<font color="green">*To start working on this notebook, or any other notebook that we will use in the Moringa Data Science Course, we will need to save our own copy of it. We can do this by clicking File > Save a Copy in Drive. We will then be able to make edits to our own copy of this notebook.*</font>

# Python Programming: Bayes Theorem

The Bayes Theorem is applicable in machine learning where we get to use a Bayes classifier inorder to make a prediction. In this session, we will learn how to apply this classifer to a few machine learning problems even though later during Core we will spent time exhaustively on working on such problems. While working, we should note that the bayes classifier assumes that the presence of a particular feature in a class is unrelated to the presence of any other feature. 

For example, a fruit may be considered to be an apple if it is red, round, and about 3 inches in diameter. Even if these features depend on each other or upon the existence of the other features, all of these properties independently contribute to the probability that this fruit is an apple and that is why it is known as ‘Naive’.
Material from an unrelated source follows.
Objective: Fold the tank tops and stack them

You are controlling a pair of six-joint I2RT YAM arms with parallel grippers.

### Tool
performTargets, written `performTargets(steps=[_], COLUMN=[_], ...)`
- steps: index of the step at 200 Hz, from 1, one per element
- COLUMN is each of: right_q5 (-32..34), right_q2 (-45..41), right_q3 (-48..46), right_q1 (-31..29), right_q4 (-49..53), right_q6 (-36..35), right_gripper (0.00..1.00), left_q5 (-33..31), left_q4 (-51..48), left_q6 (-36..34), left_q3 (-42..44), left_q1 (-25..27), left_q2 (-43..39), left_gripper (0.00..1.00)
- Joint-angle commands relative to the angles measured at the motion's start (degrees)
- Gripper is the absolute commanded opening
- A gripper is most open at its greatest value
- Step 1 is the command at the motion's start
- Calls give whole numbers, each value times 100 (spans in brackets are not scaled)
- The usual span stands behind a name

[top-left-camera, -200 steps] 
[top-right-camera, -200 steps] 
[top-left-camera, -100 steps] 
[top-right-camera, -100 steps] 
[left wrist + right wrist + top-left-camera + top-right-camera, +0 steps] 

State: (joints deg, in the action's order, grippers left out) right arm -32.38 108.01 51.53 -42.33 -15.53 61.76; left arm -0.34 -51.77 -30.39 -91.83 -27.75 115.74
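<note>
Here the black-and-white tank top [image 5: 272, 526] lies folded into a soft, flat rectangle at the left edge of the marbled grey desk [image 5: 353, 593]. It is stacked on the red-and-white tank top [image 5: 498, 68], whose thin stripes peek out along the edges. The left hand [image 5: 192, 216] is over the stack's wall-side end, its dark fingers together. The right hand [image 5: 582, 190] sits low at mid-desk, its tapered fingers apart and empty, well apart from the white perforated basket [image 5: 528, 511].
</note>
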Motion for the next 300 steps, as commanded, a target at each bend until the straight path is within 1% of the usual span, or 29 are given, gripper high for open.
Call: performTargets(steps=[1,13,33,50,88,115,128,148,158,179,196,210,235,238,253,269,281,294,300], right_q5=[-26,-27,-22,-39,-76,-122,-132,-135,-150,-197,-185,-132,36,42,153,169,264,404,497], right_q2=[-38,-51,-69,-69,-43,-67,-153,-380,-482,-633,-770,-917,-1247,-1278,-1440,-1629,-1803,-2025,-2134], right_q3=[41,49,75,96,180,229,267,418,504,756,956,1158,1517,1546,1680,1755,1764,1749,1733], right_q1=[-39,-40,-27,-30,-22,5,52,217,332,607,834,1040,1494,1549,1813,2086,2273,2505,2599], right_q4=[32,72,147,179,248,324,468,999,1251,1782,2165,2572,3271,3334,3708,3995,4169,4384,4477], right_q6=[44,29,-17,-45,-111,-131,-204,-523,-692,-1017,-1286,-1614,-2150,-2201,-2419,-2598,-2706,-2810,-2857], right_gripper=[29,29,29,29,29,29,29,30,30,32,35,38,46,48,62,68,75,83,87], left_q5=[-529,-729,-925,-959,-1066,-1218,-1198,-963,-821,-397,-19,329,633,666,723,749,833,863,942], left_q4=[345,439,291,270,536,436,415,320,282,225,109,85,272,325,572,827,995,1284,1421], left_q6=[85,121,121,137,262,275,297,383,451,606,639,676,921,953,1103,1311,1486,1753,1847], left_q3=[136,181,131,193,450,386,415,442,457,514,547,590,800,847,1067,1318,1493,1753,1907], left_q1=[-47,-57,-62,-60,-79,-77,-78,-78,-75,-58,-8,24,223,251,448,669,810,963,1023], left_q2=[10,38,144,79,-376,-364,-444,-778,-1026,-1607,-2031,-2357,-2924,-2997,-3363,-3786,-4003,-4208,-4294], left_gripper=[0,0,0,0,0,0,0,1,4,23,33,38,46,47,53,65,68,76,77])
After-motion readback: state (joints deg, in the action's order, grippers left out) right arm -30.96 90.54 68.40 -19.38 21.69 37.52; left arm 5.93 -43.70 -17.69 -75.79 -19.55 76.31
Such classifiers, Naive Bayes classifiers, are a collection of classification algorithms based on Bayes’ Theorem. It is not a single algorithm but a family of algorithms where all of them share a common principle, i.e. every pair of features being classified is independent of each other.


## Example 

In [0]:
# Example 1
# ---
# Let's see an overview on how this classifier works, which suitable applications it has, 
# and how to use it in just a few lines of Python and the Scikit-Learn library.
# ---
# Question: Build a very simple SPAM detector for SMS messages given the following dataset; 
# ---
# Dataset source = https://archive.ics.uci.edu/ml/datasets/sms+spam+collection
#

In [0]:
# Importing our library
# ---
#
import pandas as pd

import numpy as np

In [0]:
# Loading our uploaded Data
# ---
# We define a separator (in this case, a tab) and rename the columns accordingly
# 
df = pd.read_csv('SMSSpamCollection', sep='\t', header=None, names=['label', 'message'], encoding='latin-1')
df.head()

In [0]:
# Pre-processing
# ---
# 1. Converting the labels from strings to binary values for our classifier
# 
df['label'] = df.label.map({'ham': 0, 'spam': 1})
df.head()

In [0]:
# Pre-processing
# ---
# 2. Converting all characters in the message to lower case:
# 
df['message'] = df.message.map(lambda x: x.lower())
df.head()

In [0]:
# Pre-processing
# ---
# 3. Remove any punctuation:
# 
df['message'] = df.message.str.replace('[^\w\s]', '')
df.head()

In [0]:
# Pre-processing
# ---
# 4. tokenize the messages into into single words using nltk. 
# First, we have to import and download the tokenizer from the console:
# 
import nltk
nltk.download("popular")

In [0]:
# Pre-processing
# ---
# 5. Applying the tokenization. 
# What is tokenization (http://bit.ly/WhatisTokenization)
# 
df['message'] = df['message'].apply(nltk.word_tokenize)
df.head()

In [0]:
# Pre-processing
# ---
# 6. We then perform some word stemming. 
# The idea of stemming is to normalize our text for all variations of words carry the same meaning, 
# regardless of the tense. One of the most popular stemming algorithms is the Porter Stemmer:
# 
from nltk.stem import PorterStemmer

stemmer = PorterStemmer()
 
df['message'] = df['message'].apply(lambda x: [stemmer.stem(y) for y in x])
df.head()

In [0]:
# Pre-processing
# ---
# 7. We will transform the data into occurrences, 
# which will be the features that we will feed into our model:
#
from sklearn.feature_extraction.text import CountVectorizer

# This converts the list of words into space-separated strings
df['message'] = df['message'].apply(lambda x: ' '.join(x))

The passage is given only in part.